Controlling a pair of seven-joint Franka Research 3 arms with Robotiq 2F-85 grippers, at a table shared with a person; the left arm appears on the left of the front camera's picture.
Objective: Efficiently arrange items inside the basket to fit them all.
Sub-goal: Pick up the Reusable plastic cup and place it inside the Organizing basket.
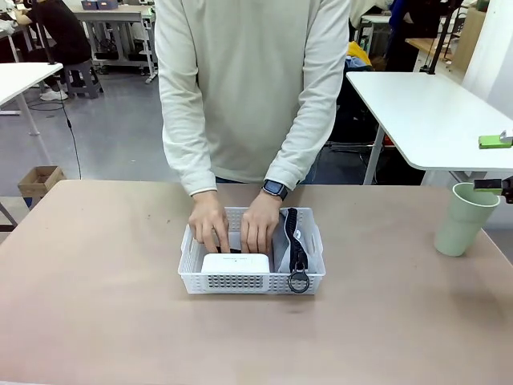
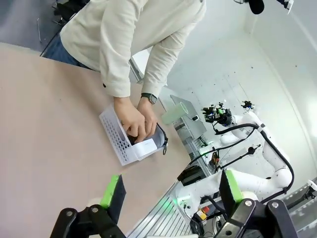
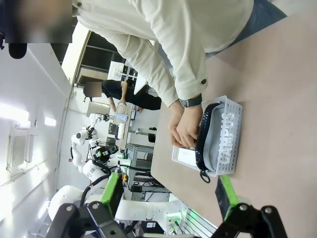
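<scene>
Front view: white box (image 1: 235, 263) and pouch (image 1: 284, 245) are in the basket (image 1: 240, 283), the person's hands (image 1: 212, 224) busy inside. Cup (image 1: 462, 221) stands outside at 3 o'clock; left tool (image 2: 171, 189) and right tool (image 3: 169, 192) gape empty.

Person (image 1: 248, 88) in cream long-sleeve top stands at far edge of brown table (image 1: 96, 321), dark watch (image 1: 275, 189) on wrist. Cardboard box (image 1: 40, 183) on floor past far-left corner. White table (image 1: 425, 112) behind, beyond far-right corner, w/ small green block (image 1: 494, 141).
</scene>
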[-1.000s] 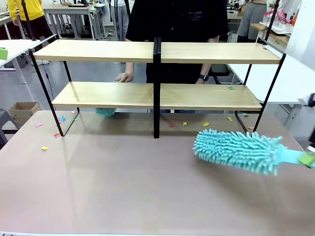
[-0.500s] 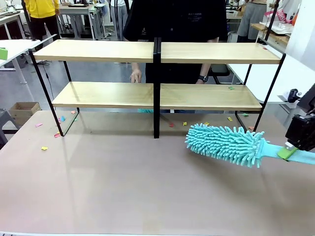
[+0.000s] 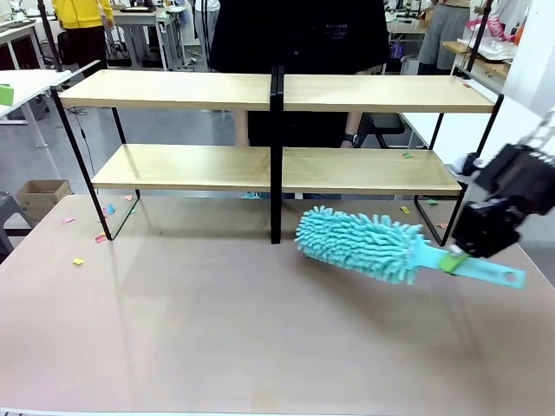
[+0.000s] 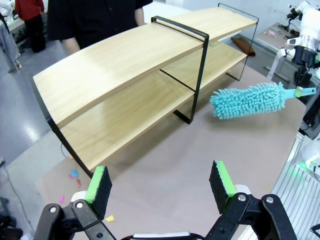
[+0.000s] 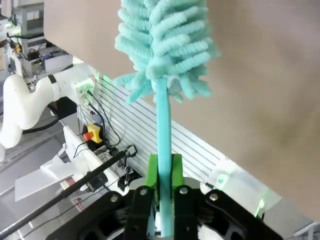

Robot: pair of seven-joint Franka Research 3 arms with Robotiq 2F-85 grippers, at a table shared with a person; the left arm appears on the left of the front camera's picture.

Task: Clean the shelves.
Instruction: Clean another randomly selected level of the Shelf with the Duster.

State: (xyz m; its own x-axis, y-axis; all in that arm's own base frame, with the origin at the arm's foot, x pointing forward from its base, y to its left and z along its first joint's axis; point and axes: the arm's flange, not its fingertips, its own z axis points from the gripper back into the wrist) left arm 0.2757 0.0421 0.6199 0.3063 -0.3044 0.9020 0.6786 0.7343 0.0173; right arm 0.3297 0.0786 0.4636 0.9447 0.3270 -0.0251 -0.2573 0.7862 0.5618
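Our shelves (image 3: 173, 89), paper scrap (image 3: 407, 156) on lower board (image 3: 364, 171), run along tabletop's (image 3: 217, 321) far edge, right hand (image 3: 453, 259) pinching teal duster (image 3: 360, 243), left hand (image 4: 160, 181) spread.

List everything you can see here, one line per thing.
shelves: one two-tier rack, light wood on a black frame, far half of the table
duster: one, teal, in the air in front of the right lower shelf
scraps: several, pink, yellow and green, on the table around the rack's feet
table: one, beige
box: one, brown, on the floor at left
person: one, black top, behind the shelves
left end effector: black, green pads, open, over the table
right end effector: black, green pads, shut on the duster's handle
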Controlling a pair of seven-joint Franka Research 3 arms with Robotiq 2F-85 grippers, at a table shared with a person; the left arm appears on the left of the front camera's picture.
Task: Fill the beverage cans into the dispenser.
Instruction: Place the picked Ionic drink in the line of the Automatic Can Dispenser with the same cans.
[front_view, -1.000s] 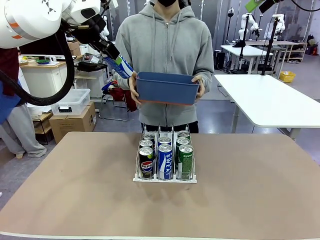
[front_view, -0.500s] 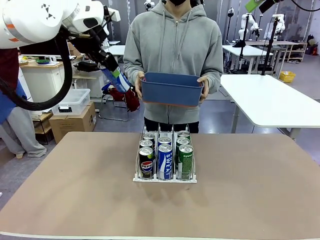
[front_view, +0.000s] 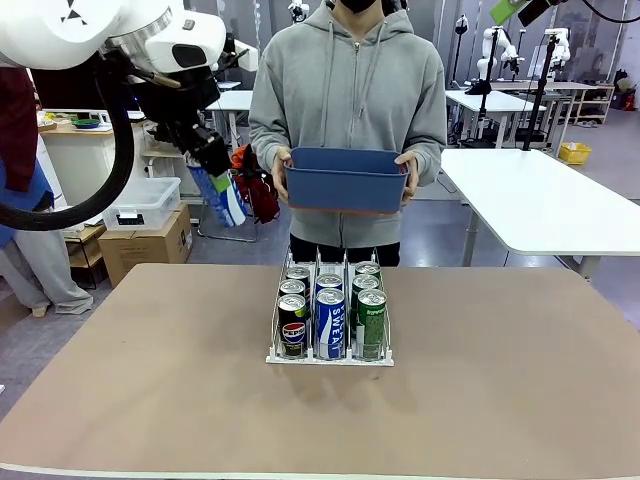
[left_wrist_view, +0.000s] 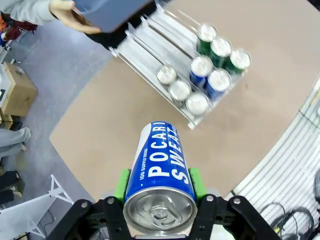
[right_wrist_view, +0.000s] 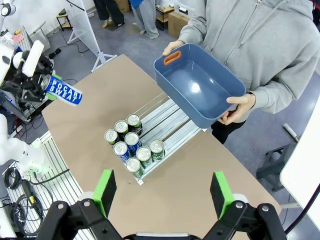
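Observation:
My left gripper (front_view: 207, 165) is shut on a blue beverage can (front_view: 225, 205) with white lettering, held tilted in the air beyond the table's far left edge. In the left wrist view the can (left_wrist_view: 157, 155) sits between the green pads (left_wrist_view: 122, 182). The dispenser (front_view: 275, 335), a clear three-lane rack, stands mid-table with several cans: black (front_view: 292, 325) in the left lane, blue (front_view: 329, 322) in the middle, green (front_view: 370, 322) on the right. The right wrist view looks down on the dispenser (right_wrist_view: 172, 122) from high up, with my right gripper (right_wrist_view: 162, 195) open and holding nothing.
A person in a grey hoodie stands at the far side and holds an empty blue bin (front_view: 345, 180) in both hands, above and behind the dispenser. Bare brown tabletop (front_view: 150, 380) lies all around the rack. A white table (front_view: 540, 200) stands at the back right.
My left arm has swung the blue can down and to the left, away from the bin. The person has shifted the bin slightly to the right.

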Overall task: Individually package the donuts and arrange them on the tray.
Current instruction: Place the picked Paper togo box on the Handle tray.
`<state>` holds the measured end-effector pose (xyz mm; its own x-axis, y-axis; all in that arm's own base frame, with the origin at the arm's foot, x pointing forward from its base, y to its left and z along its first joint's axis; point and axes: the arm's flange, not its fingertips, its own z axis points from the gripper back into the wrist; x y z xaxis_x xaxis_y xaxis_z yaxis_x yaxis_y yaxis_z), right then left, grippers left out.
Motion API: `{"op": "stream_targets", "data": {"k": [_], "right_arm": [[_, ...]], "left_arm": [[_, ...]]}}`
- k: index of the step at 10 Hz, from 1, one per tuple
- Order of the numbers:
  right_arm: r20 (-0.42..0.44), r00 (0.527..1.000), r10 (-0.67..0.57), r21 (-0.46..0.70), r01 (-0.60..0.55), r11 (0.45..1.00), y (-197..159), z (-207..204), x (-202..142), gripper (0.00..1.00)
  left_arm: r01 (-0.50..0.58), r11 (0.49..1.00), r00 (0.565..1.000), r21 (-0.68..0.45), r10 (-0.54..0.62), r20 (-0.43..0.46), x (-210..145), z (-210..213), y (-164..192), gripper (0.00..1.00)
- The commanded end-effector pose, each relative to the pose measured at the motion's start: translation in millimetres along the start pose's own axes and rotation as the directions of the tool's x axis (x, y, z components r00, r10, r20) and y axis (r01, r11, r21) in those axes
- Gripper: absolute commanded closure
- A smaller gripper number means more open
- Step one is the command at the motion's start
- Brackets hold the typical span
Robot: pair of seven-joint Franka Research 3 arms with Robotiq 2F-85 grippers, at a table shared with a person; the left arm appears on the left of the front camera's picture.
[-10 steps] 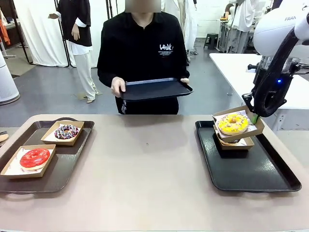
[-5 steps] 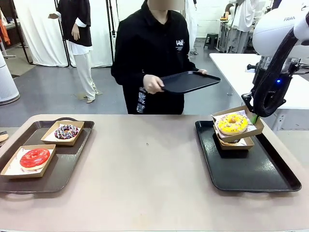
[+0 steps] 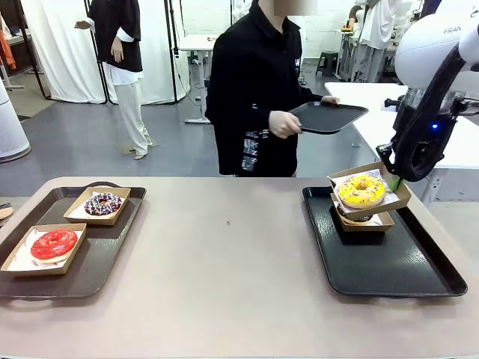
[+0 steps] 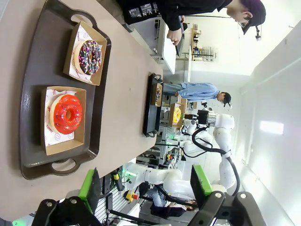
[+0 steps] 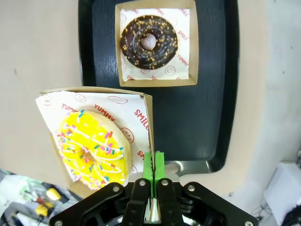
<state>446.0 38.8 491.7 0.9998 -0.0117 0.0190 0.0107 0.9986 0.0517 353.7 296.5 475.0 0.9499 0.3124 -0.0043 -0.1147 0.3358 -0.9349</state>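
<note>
My right gripper [image 3: 394, 182] [image 5: 154, 165] is shut on one wall of a brown cardboard box [image 5: 141, 101]. In that box lies the yellow sprinkled donut [image 3: 361, 191] [image 5: 93, 147], held tilted just above the black tray [image 3: 389, 262] [image 5: 197, 117]. Below it on the tray sits the chocolate donut [image 5: 148, 42] in its own box. The red donut [image 3: 54, 244] [image 4: 66, 114] and the purple sprinkled donut [image 3: 102, 203] [image 4: 89, 56] rest in boxes on a dark brown tray [image 3: 97, 262]. My left gripper [image 4: 146, 186] hangs open high above that tray, holding nothing.
Across the table a person in black, turned towards picture right, carries another black tray [image 3: 329, 117] with both hands. A white table [image 3: 367, 105] stands behind at the right. Bare tabletop [image 3: 224, 254] lies between the two trays.
The person has turned and carried the empty black tray from the middle towards picture right. Both arms and the lifted yellow donut box have stayed almost still.
</note>
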Motion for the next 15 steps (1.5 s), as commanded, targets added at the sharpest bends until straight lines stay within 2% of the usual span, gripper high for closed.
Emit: {"op": "stream_targets", "data": {"k": [1, 3, 6, 15], "right_arm": [[0.038, 0.999, 0.022, 0.041, -0.023, 0.999, -16.1, -17.6, -21.5, 0.98], [0.050, 0.998, 0.042, 0.029, -0.043, 0.999, -19.3, -31.0, -34.3, 0.98], [0.067, 0.998, -0.004, 0.041, 0.001, 0.999, -32.6, -54.1, -38.6, 0.98], [-0.038, 0.997, -0.060, -0.028, 0.059, 0.998, -40.1, -113.4, -26.0, 0.98]], "left_arm": [[0.003, 1.000, 1.000, -0.002, -0.003, 0.005, -1.1, 1.8, -1.2, 0.00], [0.003, 1.000, 1.000, -0.002, -0.003, 0.005, -1.1, 1.8, -1.2, 0.00], [0.003, 1.000, 1.000, -0.002, -0.003, 0.005, -1.1, 1.8, -1.2, 0.00], [0.003, 1.000, 1.000, -0.002, -0.003, 0.005, -1.1, 1.8, -1.2, 0.00]]}}
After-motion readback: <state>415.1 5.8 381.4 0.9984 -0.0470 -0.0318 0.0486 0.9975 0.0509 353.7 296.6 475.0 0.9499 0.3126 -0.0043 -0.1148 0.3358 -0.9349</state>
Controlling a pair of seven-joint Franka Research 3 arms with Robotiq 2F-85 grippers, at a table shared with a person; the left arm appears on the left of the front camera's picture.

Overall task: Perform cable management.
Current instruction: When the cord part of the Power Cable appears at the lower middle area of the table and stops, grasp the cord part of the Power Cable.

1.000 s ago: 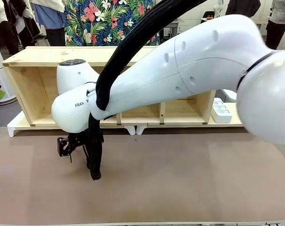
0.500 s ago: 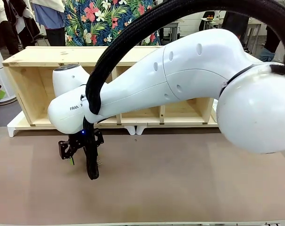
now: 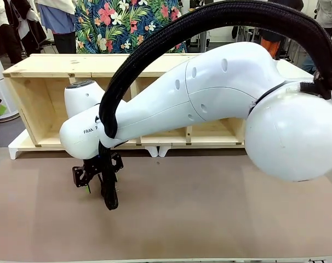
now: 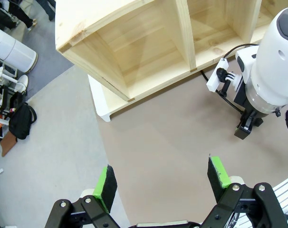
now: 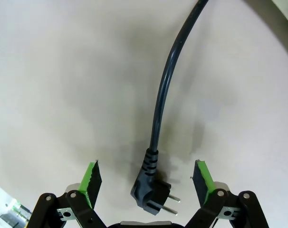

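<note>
The left gripper [image 4: 162,178] is seen with its jaws spread wide and nothing held between them. To the left of these jaws the edge of the brown table [image 4: 158,128] is met, with grey floor [image 4: 49,142] beyond it. Straight ahead of the jaws a broad stretch of bare tabletop is left free, bounded farther on by the front edge of a wooden shelf unit [image 4: 134,47] with open compartments. Ahead and to the right of the jaws, the wrist of the right arm [image 4: 277,61] is lowered over the table, well apart from the left fingers. The right gripper [image 5: 148,181] is likewise held wide open, pointed down at the tabletop. The plug [image 5: 146,187] of the cable [image 5: 158,109] is found lying flat between its jaws, close to the gripper's base, with its two pins turned toward the right pad [image 5: 203,179]. Clear gaps are kept between the plug and the pads on both sides. From the plug the black cord is led straight ahead of the jaws, then curved off to the right, where it is cut by the upper edge of the view. Bare table is seen on either side of the cord.
</note>
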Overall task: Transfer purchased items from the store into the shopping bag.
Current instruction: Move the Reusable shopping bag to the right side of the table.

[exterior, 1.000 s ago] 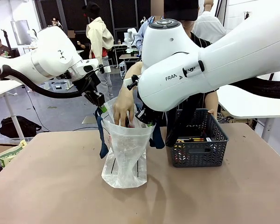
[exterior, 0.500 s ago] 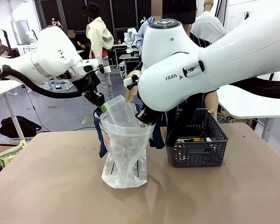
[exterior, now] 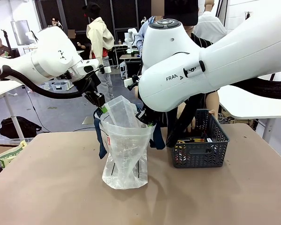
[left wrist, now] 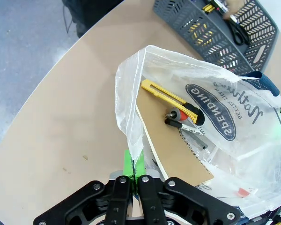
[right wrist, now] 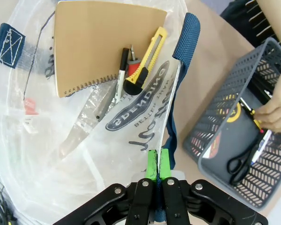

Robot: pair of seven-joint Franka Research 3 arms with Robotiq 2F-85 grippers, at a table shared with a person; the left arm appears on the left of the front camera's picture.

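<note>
**Bag held open at both rims; person's hand now at the basket**

The shopping bag [exterior: 126, 150] stands upright on the table [exterior: 47, 187], left of centre, just left of the dark grey basket [exterior: 199, 159]. The left gripper [left wrist: 135, 164] is clenched on the bag's clear plastic rim at the left side. The right gripper [right wrist: 157, 164] is clenched on the opposite rim, beside a navy strap handle [right wrist: 182, 51]. Between them the mouth stays spread.

Purchased items lie inside the bag: a brown spiral notebook [right wrist: 103, 44], a yellow utility knife [left wrist: 171, 99] and a black marker [right wrist: 122, 70], resting against each other.

Change since a second ago: the person's hand [right wrist: 276, 112], then down inside the bag's mouth, has left it and is now in the basket at the far right, touching the goods there. Black scissors [right wrist: 239, 161] lie in the basket near that hand. Bag, basket and both arms are unmoved.
</note>
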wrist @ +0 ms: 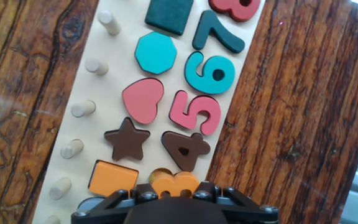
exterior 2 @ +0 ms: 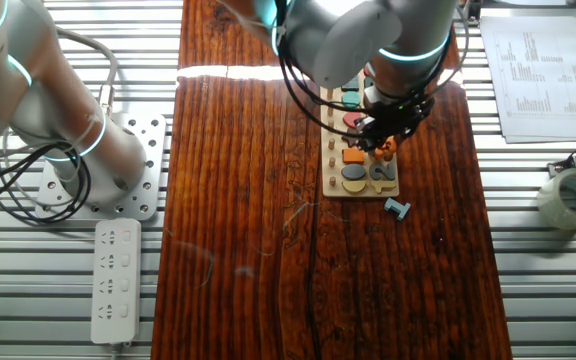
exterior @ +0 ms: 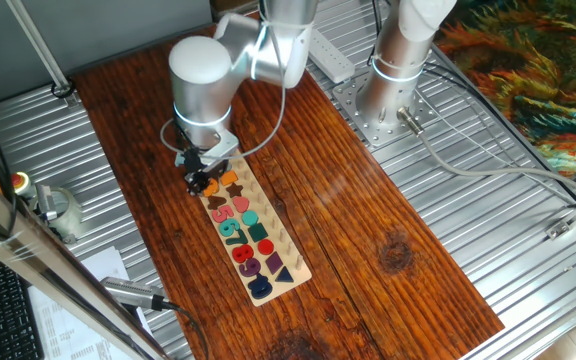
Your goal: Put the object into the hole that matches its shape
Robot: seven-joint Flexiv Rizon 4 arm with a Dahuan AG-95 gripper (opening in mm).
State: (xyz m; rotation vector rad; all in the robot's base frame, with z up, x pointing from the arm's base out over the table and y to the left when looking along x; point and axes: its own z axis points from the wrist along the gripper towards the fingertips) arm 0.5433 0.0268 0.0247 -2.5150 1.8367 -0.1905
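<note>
Over board's end | gripper (wrist: 174,194) clamps orange 3 (wrist: 174,183) (partly hidden) | above pale recess (wrist: 157,173), beside brown 4 (wrist: 185,149)

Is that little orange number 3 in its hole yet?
Cannot tell. The small flat orange digit-3 piece sits at its pale recess, half hidden by the black gripper.

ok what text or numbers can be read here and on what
"4": brown piece on the puzzle board
"5": pink piece
"6": teal piece
"7": dark teal piece
"8": red piece, cut off by the frame
"3": orange piece at the gripper, partly hidden
Paper sheet: print too small to read
</note>
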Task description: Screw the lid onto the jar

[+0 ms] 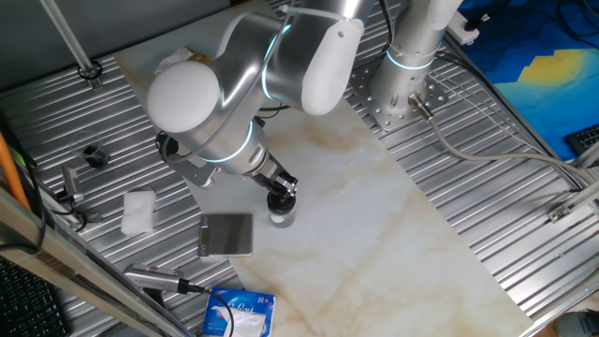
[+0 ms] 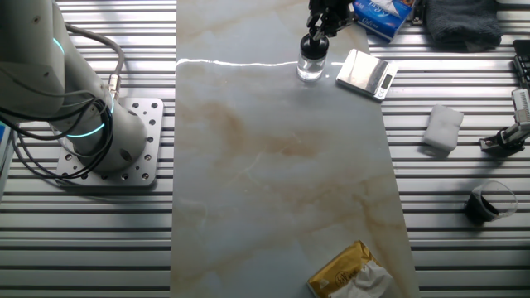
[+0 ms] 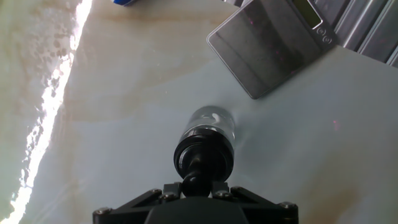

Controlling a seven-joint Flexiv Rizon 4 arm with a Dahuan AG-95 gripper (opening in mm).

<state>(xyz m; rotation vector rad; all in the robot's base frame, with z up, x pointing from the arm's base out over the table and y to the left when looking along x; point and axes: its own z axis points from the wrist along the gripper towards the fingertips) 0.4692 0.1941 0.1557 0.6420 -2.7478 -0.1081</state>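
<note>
The small clear glass jar (image 3: 212,122) stands upright on the marble tabletop, beside the grey square plate. The black lid (image 3: 204,155) sits on top of the jar's mouth. My gripper (image 3: 196,185) is shut on the lid's knob from above, its fingers pressed to either side of it. In one fixed view the jar (image 1: 281,216) shows just below the lid (image 1: 281,197), with the arm above. In the other fixed view the jar (image 2: 311,66) stands near the far edge, the lid (image 2: 314,43) on top of it.
A grey square plate, a scale (image 1: 227,234), lies just left of the jar. A white folded cloth (image 1: 138,212) and a blue packet (image 1: 241,313) lie nearby. A yellow packet (image 2: 348,271) is at the other end. The arm's base (image 2: 91,132) stands on the slatted surface.
</note>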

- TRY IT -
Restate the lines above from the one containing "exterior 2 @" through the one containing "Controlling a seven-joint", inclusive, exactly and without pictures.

- RESPONSE TO THE TASK -
exterior 2 @ +0 ms: 
exterior @ +0 ms: 
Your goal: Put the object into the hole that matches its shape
Robot: seven-joint Flexiv Rizon 4 arm with a Dahuan AG-95 gripper (opening in mm).
State: (xyz m; rotation vector rad; all in the robot's base frame, with z up, x pointing from the arm's base out over the table and y to the left when looking along x; point and axes: its own z axis points from the wrist along the gripper towards the fingertips) arm 0.5433 0.0268 0.0247 -2.5150 1.8367 -0.1905
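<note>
Over board's end | gripper (wrist: 174,194) clamps orange 3 (wrist: 174,183) (partly hidden) | above pale recess (wrist: 157,173), beside brown 4 (wrist: 185,149)

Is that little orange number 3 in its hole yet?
Cannot tell. The small flat orange digit-3 piece sits at its pale recess, half hidden by the black gripper.

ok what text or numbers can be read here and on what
"4": brown piece on the puzzle board
"5": pink piece
"6": teal piece
"7": dark teal piece
"8": red piece, cut off by the frame
"3": orange piece at the gripper, partly hidden
Paper sheet: print too small to read
</note>
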Task description: Screw the lid onto the jar

[+0 ms] 
[+0 ms] 
[+0 ms] 

Controlling a seven-joint Flexiv Rizon 4 arm with a Dahuan AG-95 gripper (opening in mm).

The output has been completed.